I was stricken when the receptionist told me that my husband had died on impact and his body was in the morgue. I didn’t want to believe her. I wanted to stab myself in the chest and end my life. When I finally calmed down, they took me to the morgue so I could see his body. He was laid in the most peaceful way; calm, but covered in wounds.
They didn’t know who was at fault in the accident because the thickness of the fog could have affected both sides. But it didn’t matter who caused it; Sitar was gone either way. He took a part of me with him that I would never get back. Devastated is such a small word to what I was, and am, without him. I miss him and our togetherness, which was, oh, so short.
Without Sitar’s income, we struggled. I had been a housewife and never worked. We didn’t have a house of our own, no money for the bills, no money for the school fees and everything else. My mother-in-law was getting old and fragile, and she needed medication that I could not afford. Life got so heavy and impossible that there were days when we had to fill our stomachs with just water. It killed me to watch my daughters go to sleep hungry. I sold most of our valuables to bring food to our table, and that lasted us for a while. But school fees for my daughters were out of the question, so they had to drop out.
After months of crying and utter despair, I realized that I needed to be strong and make money for us to keep living. Problem was, I was not capable of doing anything. I didn’t have enough education to find a job—how silly I was to have quit school at such an early age. What should I do?

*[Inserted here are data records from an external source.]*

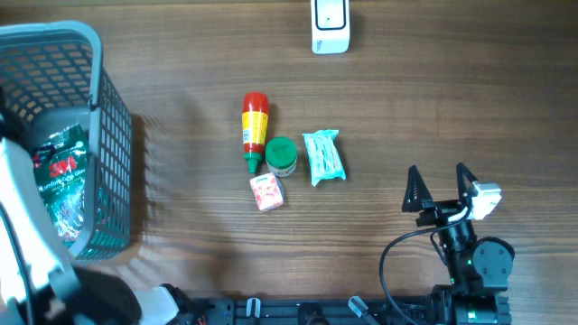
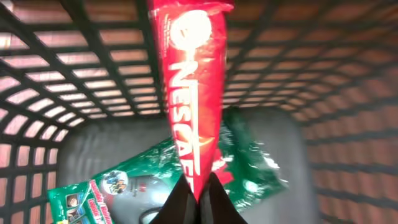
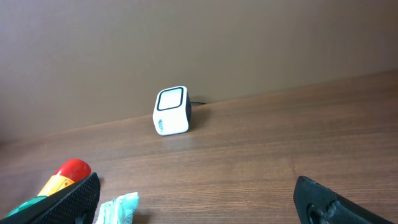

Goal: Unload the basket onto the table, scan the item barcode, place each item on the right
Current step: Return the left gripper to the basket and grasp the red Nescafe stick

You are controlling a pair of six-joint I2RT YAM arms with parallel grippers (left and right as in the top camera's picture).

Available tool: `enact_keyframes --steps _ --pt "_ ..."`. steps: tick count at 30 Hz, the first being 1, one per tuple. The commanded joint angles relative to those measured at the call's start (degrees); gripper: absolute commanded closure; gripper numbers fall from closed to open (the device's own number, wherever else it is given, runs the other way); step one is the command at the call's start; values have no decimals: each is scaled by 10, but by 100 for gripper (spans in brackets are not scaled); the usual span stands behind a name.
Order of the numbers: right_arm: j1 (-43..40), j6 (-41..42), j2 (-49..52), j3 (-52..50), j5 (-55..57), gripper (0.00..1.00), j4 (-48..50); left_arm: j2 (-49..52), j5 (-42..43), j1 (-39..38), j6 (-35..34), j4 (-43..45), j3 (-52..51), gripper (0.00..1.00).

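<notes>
We start wide: the brown wooden tabletop [image 1: 406, 108], and at its left edge the grey-blue plastic mesh basket [image 1: 113, 135], with our left arm reaching down inside it. On the basket floor lies a crinkled green foil packet [image 2: 124, 180]. Over it stands the item we take to be ours, a long red Nescafé sachet [image 2: 196, 93]. The left pincer [image 2: 198, 193] is pressed together on the sachet's near end. So we judge this to be the pick-up step, grip made, scan not yet begun. The right pincer [image 1: 438, 171] waits spread wide and empty at the near right. The small white box-shaped scanner [image 1: 330, 25] sits at the far edge, well apart from the basket. Next we need a lift clear of the mesh wall, a carry across, and a turn to present the barcode, which we can't see yet.
</notes>
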Motion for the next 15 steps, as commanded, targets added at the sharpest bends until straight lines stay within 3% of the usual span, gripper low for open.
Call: enact_keyframes --steps 1,3,8,11,15 --pt "5 8 0 0 8 0 3 -77 237 -8 77 29 8 96" --pt "5 8 0 0 8 0 3 -122 402 -8 118 63 8 96" --pt "5 8 0 0 8 0 3 -224 672 -8 189 143 8 96" --pt "5 8 0 0 8 0 3 -261 851 -33 289 147 8 96" --pt "5 8 0 0 8 0 3 -265 1001 -99 382 162 8 96"
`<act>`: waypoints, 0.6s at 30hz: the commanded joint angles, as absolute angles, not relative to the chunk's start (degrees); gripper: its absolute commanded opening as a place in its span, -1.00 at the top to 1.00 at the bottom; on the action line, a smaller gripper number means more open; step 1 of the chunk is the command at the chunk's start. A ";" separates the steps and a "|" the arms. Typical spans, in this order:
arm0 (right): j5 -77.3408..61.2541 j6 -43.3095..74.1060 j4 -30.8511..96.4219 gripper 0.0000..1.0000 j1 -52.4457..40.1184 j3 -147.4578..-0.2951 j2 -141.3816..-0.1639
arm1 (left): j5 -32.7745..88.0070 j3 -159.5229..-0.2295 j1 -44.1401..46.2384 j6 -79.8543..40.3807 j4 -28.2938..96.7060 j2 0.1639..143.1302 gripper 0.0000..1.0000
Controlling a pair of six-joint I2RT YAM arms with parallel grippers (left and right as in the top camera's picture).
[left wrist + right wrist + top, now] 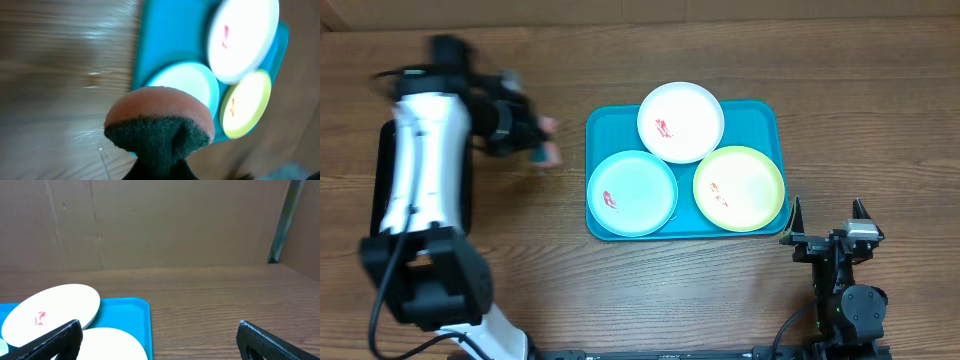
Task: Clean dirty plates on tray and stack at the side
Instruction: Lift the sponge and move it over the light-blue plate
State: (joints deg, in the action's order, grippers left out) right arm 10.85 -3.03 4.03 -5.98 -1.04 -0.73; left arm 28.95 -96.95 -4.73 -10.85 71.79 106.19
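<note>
On the brown wooden table (820,80), 3 red-smeared round plastic plates sat in the large turquoise rectangular plastic tray (605,125).
The white plate (681,121) lay behind the pale aqua plate (632,192) and the yellow-green plate (739,187). Left of the tray, the left gripper (542,140) clamped a pink sponge with a dark green scrub face (159,122). The right gripper (828,210) stood spread wide and empty beside the tray's corner.
</note>
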 commanded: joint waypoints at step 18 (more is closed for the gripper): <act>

I decided the only solution was to figure out how to run a small business on my own. Sure, I had no experience, but with a determination to provide for my family, I started learning. I decided to be a sabzi wali (woman who sells vegetables). One of Sitar’s friends helped me set up the small low-scale business with the little savings we had, and luckily, it took off. Day in and day out.
Since it began, I’ve been able to make a livable profit. It’s a tiring business and requires me to wake up very early to go to Mandi to buy the fresh vegetables for a cheaper price so I can sell them for more, but it is giving me enough money to keep my daughters and my mother-in-low fed, which makes all the hard work worth it.

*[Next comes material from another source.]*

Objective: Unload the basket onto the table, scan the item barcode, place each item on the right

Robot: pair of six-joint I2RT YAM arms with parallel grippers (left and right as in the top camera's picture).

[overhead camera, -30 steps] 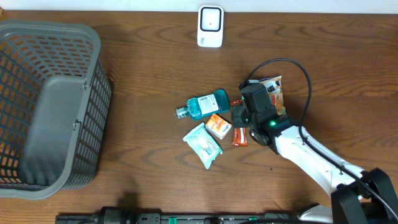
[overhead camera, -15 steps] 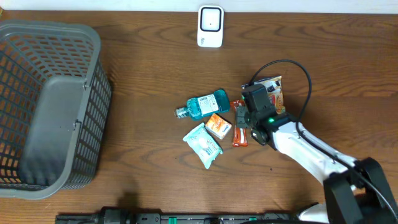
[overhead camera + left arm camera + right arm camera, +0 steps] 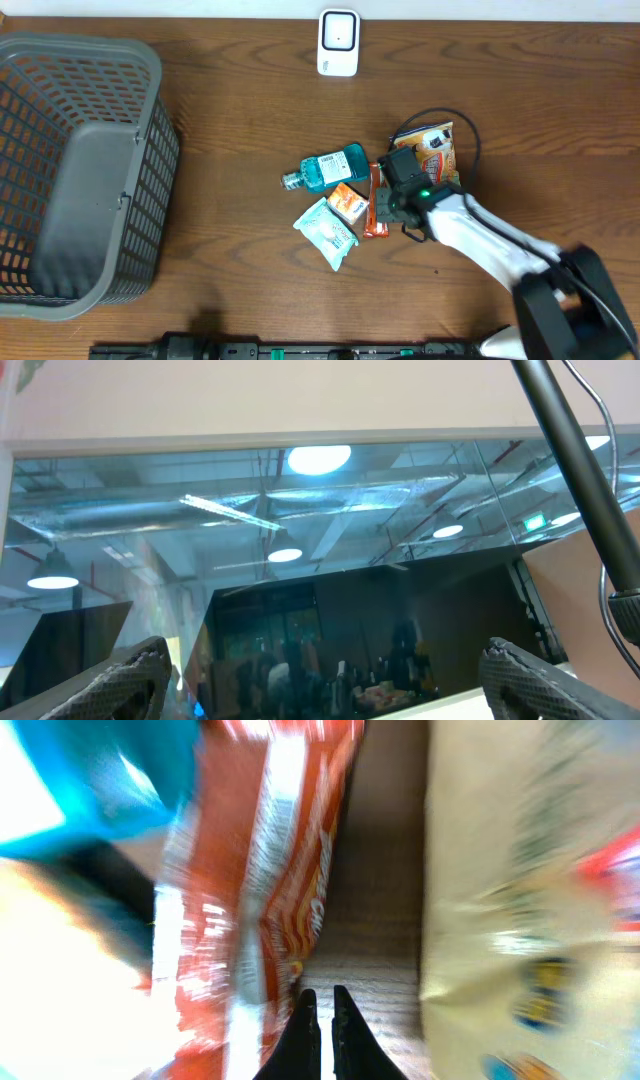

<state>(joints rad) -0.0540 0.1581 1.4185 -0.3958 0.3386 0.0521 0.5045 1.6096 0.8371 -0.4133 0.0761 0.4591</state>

My motivation and strength is my three daughters for whom I can go to any length and can cross any barrier. They make me feel alive every single day. I wake up to their faces. With them being around life seems easier and worth living. My aim in life is to give them all that Sitar wanted to give them. I know that I will get there. They will get the proper education I did not get. I have experienced a lot of losses in my life, but I believe I’ve grown stronger from it, and now I just hope to make the ones that I love—both alive and dead—proud.

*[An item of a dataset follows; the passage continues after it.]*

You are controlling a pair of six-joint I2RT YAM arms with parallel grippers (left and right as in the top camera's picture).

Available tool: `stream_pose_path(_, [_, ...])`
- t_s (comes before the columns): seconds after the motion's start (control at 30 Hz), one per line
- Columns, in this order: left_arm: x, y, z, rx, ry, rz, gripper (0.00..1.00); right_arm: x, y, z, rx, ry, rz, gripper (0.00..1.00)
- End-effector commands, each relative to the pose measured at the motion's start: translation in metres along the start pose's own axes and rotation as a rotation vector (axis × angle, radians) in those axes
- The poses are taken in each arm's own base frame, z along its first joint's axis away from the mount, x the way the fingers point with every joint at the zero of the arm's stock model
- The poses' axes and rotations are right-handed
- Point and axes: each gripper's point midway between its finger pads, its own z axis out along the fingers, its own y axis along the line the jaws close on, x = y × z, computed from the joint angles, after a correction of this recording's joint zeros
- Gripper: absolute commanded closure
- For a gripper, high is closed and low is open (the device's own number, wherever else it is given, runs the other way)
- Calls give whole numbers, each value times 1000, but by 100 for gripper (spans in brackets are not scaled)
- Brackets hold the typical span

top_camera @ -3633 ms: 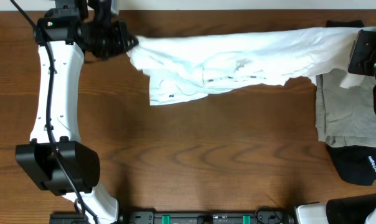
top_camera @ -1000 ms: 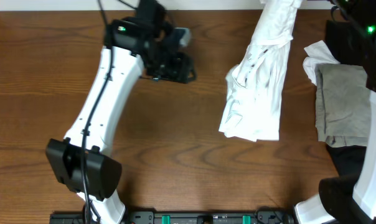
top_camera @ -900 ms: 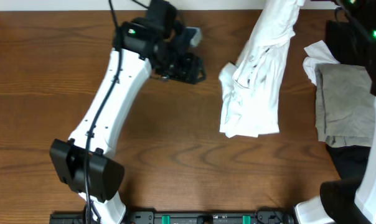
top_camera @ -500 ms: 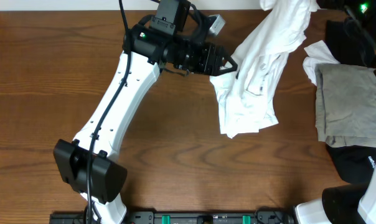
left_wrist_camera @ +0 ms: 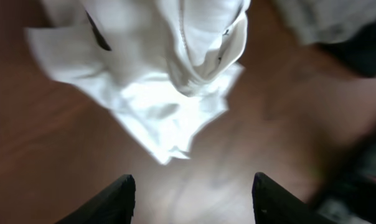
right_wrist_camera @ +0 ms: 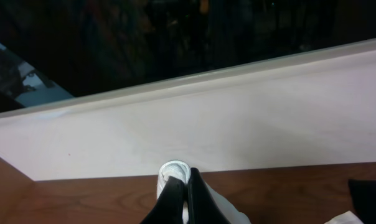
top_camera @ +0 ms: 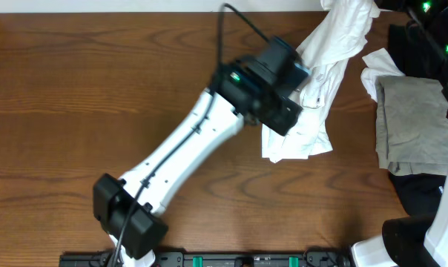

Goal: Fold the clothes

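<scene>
The white T-shirt (top_camera: 319, 81) hangs bunched from the table's far right edge, and its lower end lies crumpled on the wood. My right gripper (right_wrist_camera: 187, 177) is shut on a rolled fold of the shirt (right_wrist_camera: 174, 173) near the pale back wall. My left gripper (left_wrist_camera: 191, 199) is open, with the dark fingers (left_wrist_camera: 113, 200) wide apart and nothing between them. It hovers over bare wood just short of the shirt's crumpled lower end (left_wrist_camera: 166, 106). From overhead, the left arm's wrist (top_camera: 272, 81) covers the shirt's left side.
A grey-beige garment (top_camera: 409, 126) lies at the right edge, with a black one (top_camera: 424, 196) below it and a white scrap (top_camera: 376, 70) beside it. The right arm (top_camera: 432, 30) stands in the far right corner. The left arm's base (top_camera: 127, 222) is at the front.
The left arm has swung right from the back left of the table to over the shirt. The shirt, stretched across the back earlier, now hangs from the right gripper, its lower end shifted little.
</scene>
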Motion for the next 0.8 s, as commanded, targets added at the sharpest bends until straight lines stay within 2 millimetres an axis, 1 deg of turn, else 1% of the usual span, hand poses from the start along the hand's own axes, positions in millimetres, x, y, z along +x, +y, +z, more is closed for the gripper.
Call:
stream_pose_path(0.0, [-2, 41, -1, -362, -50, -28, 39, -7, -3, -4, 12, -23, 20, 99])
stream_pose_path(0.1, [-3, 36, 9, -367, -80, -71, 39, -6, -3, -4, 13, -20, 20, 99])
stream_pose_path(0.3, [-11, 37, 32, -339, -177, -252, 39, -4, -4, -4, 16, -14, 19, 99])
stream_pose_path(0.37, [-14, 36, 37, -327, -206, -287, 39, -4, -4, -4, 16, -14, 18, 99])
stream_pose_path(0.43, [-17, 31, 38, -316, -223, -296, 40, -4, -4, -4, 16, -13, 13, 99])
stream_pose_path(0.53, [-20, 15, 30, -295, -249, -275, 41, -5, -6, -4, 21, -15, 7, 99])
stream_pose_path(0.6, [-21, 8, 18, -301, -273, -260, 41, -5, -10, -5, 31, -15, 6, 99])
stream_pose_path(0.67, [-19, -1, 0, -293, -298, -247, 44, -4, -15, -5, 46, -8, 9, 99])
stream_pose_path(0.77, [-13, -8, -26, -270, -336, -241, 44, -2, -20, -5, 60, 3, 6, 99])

This is the story of Roshan Sitar
Born in Pakistan in the 1970s, Roshan didn’t like studying when she was a little girl and stopped going to school when we she was only 12, which later made it hard for her to find a job to provide for her family after the death of her parents, her father-in-law, and her husband. To survive and create a better life for her three daughters and her mother-in-law, she started a small business selling vegetables eventually. She thinks she is progressing with every passing day and dreams highly for her children. She wants them to get the education she did not get. Roshan sometimes travel to different cities in order to buy and loom for cheaper vegetables and perhaps, sometimes, to seek a better job, too. Roshan wears a burkha, an enveloping outer garment as a religious symbol for Muslim ladies there. She and her family are still working to recover from the loss of her husband, Sitar, but are comforted in knowing he is with them in spirit.
This story first touched our hearts on October 13, 2018.